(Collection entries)
== Segment start ==

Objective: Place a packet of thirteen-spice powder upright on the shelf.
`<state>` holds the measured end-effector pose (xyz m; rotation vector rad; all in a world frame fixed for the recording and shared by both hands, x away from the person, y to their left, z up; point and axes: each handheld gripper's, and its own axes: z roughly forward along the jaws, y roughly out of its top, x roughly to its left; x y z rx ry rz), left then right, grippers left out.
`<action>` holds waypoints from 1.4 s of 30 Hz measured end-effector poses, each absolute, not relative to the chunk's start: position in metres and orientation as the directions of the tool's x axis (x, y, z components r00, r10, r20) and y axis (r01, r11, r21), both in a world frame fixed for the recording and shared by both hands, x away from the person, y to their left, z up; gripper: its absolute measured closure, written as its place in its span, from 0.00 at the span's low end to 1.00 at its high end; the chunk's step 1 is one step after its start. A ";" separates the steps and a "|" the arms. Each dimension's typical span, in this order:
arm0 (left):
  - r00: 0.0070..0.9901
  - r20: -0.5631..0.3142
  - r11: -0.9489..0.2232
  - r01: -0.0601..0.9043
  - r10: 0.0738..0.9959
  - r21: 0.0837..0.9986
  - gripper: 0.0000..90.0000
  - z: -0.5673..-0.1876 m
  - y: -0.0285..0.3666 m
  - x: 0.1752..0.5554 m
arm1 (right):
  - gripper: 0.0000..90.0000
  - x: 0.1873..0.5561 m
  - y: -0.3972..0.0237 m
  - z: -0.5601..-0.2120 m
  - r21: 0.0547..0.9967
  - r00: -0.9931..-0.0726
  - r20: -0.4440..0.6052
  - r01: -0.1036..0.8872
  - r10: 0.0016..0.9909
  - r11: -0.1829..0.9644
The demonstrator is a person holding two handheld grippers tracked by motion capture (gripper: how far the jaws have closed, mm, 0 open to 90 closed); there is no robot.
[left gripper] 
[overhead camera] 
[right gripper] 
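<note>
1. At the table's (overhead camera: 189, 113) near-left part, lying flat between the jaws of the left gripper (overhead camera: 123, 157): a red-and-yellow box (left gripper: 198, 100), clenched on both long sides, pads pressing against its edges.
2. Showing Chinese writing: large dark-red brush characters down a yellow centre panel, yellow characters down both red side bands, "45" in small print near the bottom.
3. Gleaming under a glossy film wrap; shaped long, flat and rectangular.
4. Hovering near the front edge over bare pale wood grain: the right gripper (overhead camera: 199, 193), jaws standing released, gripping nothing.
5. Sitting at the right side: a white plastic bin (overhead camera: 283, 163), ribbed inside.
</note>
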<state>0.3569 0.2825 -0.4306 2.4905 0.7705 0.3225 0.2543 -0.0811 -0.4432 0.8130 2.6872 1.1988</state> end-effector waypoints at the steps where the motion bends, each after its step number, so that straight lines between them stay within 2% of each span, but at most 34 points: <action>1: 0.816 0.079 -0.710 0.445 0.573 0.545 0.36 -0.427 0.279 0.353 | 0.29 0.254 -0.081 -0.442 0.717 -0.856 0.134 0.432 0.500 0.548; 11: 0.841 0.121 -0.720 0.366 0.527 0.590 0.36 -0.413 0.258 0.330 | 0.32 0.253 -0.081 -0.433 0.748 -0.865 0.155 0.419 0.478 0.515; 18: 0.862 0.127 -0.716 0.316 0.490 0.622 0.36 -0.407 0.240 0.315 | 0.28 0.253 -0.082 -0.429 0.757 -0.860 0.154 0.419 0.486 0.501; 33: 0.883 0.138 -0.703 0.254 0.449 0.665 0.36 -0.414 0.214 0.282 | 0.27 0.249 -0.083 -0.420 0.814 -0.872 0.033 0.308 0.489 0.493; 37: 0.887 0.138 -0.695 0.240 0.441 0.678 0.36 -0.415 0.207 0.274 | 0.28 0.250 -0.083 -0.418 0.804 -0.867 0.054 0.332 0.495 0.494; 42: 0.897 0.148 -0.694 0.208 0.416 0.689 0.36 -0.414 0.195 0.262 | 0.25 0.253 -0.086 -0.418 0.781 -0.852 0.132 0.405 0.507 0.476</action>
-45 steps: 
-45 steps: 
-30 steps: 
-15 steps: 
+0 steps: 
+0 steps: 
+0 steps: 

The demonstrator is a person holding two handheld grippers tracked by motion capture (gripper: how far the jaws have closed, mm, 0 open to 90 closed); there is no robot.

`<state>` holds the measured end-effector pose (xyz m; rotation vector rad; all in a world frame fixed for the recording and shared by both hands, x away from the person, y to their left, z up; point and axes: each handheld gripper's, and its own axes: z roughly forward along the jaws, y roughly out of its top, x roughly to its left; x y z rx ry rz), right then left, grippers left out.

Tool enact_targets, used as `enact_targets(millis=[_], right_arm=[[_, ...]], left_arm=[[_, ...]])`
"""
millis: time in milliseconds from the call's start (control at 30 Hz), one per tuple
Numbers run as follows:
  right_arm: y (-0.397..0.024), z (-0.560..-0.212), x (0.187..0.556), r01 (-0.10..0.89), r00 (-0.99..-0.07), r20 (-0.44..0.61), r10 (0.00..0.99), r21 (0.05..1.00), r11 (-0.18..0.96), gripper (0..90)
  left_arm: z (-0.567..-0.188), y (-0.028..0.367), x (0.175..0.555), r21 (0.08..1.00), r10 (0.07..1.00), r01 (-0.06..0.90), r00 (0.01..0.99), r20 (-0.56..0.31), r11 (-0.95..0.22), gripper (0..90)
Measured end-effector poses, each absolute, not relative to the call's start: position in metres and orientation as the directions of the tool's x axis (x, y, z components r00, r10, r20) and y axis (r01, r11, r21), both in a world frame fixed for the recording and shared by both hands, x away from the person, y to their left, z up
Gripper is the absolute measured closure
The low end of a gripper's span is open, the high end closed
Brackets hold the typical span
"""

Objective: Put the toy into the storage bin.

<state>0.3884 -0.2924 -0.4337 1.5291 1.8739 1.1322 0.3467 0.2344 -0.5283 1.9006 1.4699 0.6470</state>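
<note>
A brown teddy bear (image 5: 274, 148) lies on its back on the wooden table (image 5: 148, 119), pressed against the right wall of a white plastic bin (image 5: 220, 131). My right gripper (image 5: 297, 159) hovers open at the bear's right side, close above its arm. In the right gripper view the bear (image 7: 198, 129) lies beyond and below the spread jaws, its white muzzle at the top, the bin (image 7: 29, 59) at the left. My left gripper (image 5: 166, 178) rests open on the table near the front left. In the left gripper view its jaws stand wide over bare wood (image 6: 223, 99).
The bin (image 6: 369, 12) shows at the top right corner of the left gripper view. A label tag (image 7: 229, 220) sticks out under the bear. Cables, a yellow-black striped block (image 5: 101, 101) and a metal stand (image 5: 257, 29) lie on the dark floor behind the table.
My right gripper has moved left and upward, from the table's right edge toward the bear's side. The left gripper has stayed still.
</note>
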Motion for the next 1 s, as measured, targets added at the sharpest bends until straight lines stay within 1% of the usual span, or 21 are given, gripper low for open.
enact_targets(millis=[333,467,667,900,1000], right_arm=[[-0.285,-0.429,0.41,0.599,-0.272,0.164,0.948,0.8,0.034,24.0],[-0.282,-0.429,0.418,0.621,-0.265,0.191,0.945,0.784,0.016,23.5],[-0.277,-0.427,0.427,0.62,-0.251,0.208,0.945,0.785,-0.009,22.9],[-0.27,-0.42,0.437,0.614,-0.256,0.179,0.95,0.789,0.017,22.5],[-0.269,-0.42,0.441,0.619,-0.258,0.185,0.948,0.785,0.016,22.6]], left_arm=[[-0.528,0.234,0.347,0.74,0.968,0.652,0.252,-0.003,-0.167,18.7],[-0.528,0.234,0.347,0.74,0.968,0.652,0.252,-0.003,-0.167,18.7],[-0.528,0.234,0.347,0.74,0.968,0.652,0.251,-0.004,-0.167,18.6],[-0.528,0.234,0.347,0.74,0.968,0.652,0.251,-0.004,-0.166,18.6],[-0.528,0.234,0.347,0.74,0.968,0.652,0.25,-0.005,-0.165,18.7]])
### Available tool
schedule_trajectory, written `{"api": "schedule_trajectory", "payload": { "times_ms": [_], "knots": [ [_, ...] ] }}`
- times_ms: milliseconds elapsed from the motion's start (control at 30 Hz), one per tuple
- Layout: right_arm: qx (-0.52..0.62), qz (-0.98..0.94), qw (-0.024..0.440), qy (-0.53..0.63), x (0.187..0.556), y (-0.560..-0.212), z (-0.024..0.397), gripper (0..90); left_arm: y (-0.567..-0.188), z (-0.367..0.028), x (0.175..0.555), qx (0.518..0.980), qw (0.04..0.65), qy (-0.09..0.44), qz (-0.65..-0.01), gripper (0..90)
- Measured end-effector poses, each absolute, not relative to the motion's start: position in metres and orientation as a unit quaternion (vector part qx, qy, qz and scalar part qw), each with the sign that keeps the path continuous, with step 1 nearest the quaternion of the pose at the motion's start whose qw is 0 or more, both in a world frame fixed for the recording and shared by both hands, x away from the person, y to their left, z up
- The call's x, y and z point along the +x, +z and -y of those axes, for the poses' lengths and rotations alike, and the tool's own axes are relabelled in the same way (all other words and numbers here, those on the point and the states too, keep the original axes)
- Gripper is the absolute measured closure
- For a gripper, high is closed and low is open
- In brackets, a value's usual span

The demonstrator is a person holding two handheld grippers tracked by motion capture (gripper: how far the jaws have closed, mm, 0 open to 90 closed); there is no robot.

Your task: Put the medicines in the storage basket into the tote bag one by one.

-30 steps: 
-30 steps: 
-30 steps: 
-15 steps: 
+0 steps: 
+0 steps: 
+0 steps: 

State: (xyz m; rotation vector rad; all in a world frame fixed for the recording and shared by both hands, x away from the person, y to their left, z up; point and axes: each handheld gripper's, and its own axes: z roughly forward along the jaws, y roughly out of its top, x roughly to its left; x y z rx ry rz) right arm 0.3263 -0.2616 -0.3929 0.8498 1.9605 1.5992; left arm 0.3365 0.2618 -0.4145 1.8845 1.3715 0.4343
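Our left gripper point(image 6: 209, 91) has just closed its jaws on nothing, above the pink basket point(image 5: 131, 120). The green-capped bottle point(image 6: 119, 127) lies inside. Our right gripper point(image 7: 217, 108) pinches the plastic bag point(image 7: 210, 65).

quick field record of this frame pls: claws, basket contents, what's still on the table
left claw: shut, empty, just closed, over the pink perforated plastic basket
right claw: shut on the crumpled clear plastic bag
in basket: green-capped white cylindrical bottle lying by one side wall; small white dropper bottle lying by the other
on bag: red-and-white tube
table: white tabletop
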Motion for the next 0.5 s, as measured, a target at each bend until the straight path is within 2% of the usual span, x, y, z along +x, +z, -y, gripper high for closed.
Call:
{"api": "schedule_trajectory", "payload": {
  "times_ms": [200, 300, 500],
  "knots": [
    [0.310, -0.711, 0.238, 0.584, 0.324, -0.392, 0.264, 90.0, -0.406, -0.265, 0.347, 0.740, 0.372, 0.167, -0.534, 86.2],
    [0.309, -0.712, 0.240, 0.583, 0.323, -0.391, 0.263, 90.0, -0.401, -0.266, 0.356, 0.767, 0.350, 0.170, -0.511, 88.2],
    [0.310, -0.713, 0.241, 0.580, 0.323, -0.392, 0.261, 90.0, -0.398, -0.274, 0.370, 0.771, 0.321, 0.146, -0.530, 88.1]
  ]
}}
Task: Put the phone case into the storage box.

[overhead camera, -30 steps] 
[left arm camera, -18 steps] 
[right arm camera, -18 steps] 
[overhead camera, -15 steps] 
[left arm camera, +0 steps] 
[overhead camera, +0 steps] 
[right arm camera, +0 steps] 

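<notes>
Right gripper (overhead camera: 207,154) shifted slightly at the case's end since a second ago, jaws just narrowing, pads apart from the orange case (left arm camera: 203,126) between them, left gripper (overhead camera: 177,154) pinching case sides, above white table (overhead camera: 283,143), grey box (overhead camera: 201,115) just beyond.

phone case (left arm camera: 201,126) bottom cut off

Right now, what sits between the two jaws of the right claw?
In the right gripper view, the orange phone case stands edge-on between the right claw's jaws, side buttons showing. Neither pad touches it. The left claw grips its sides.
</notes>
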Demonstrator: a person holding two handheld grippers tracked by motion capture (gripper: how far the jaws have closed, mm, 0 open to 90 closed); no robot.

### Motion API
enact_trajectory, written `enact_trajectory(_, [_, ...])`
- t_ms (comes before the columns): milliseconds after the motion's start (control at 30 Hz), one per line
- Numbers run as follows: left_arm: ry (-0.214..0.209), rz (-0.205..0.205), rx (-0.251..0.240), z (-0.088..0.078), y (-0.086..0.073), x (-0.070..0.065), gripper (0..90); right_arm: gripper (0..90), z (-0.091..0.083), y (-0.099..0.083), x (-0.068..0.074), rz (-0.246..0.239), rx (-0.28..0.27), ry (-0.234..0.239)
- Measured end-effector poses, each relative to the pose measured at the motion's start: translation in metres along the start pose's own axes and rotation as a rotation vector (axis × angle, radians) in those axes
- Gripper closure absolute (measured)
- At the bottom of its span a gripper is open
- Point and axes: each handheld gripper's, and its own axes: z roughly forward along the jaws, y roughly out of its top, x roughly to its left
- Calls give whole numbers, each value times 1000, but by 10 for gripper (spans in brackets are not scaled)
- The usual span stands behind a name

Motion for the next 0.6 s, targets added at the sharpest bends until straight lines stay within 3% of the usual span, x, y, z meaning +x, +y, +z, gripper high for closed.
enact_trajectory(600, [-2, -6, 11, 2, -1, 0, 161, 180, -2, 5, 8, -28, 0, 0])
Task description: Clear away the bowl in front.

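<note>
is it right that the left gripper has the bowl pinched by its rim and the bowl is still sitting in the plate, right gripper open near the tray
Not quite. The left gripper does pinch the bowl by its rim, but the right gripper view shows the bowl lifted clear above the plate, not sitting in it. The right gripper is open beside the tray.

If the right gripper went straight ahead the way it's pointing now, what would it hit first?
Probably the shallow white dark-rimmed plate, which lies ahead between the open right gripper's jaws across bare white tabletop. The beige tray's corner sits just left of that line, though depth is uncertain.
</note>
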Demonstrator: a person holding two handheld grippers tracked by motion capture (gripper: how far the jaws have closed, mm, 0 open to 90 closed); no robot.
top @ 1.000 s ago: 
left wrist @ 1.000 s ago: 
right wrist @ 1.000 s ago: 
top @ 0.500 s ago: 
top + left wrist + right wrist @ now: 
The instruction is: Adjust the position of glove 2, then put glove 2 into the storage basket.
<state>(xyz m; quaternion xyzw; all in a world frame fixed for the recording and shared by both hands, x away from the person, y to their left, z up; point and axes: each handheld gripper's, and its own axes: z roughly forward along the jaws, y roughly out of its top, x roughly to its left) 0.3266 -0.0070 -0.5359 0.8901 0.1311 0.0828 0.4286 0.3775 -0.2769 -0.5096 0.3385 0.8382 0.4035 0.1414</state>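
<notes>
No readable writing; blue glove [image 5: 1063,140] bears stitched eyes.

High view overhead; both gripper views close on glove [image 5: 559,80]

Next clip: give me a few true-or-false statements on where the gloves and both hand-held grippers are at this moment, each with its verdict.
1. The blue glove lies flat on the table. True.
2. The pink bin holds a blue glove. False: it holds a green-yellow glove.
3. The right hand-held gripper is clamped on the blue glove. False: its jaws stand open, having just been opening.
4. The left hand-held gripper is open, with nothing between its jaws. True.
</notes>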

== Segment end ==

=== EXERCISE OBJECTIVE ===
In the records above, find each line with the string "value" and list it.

=== EXERCISE RESULT ===
- In brackets, a value's usual span
- Calls give whole numbers, each value times 1000, but by 10 for gripper (spans in brackets are not scaled)

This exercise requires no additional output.